● **WHAT YOU HAVE TO DO**
Type out the lines below exactly, from the first through the line holding "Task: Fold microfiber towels", and include no pictures.

DATASET SECTION: Begin

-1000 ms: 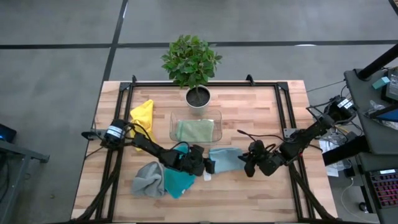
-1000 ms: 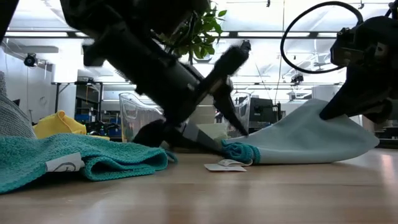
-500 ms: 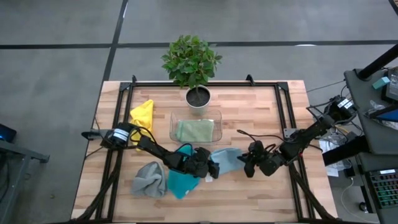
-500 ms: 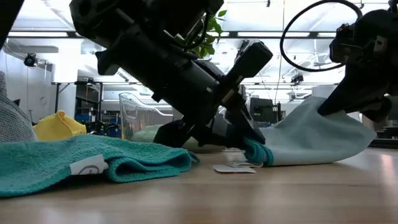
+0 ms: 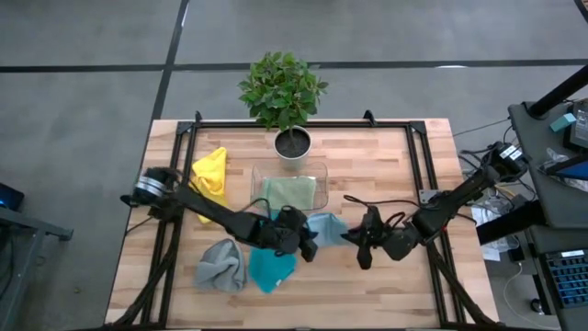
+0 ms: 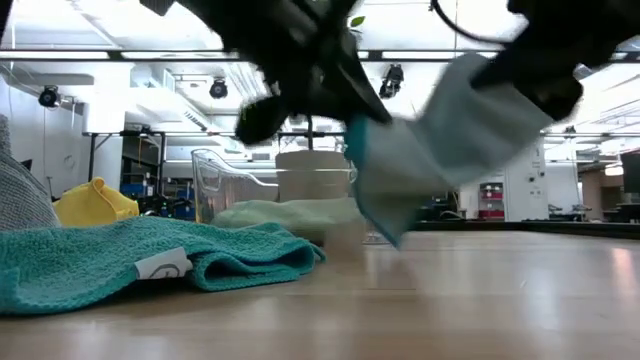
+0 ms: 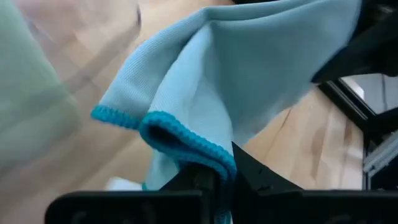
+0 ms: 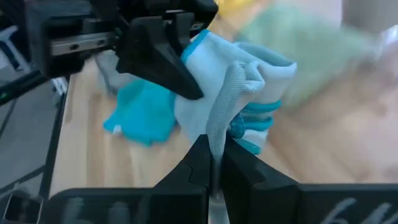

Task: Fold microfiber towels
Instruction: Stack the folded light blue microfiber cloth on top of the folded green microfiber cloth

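Light blue towel (image 5: 326,227) hangs above the worktop (image 5: 386,161) centre, lifted clear. Your left tool (image 5: 308,246) pinches one edge, your right tool (image 5: 354,241) another, so you can likely bring the edges together for a fold.

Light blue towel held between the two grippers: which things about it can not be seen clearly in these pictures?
- Light blue towel, high view: its left corner is hidden under the left gripper.
- Low view: the towel is motion-blurred, so its folds are unclear.
- Right wrist view: the right gripper hides the pinched edge.
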`<state>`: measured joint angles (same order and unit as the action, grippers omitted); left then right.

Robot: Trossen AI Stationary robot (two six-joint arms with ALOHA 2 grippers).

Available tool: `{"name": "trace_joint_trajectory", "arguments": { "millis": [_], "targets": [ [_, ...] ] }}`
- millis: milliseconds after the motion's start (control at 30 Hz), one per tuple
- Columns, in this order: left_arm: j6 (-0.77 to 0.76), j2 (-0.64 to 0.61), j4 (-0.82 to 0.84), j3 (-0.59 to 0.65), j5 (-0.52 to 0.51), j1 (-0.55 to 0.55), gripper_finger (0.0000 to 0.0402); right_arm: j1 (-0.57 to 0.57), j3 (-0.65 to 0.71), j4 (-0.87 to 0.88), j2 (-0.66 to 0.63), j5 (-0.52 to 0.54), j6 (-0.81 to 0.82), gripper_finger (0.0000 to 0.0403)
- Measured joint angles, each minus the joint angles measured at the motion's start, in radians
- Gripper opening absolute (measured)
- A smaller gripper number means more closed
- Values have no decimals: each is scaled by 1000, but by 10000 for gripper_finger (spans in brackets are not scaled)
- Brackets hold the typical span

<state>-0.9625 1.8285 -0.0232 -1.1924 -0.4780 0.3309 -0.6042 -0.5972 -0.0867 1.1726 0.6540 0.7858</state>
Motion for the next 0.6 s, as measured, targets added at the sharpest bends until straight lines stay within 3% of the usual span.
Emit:
{"name": "trace_joint_trajectory", "arguments": {
  "millis": [400,600],
  "targets": [
    [303,-356,315,5,-61,-58,2,225,-220,-8,6,-7,-412,13],
    [450,-456,435,24,-61,-141,2,355,-247,-30,7,-34,-474,13]
  ]
}}
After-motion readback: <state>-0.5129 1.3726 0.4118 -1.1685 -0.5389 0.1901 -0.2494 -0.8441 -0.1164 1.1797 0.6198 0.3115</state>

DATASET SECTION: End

● **RESPONSE**
-1000 ms: 
-1000 ms: 
-500 ms: 
-500 ms: 
+0 ms: 
+0 ms: 
+0 ms: 
+0 ms: 

Task: Fold microfiber towels

Besides this answer, the exercise requires nothing else.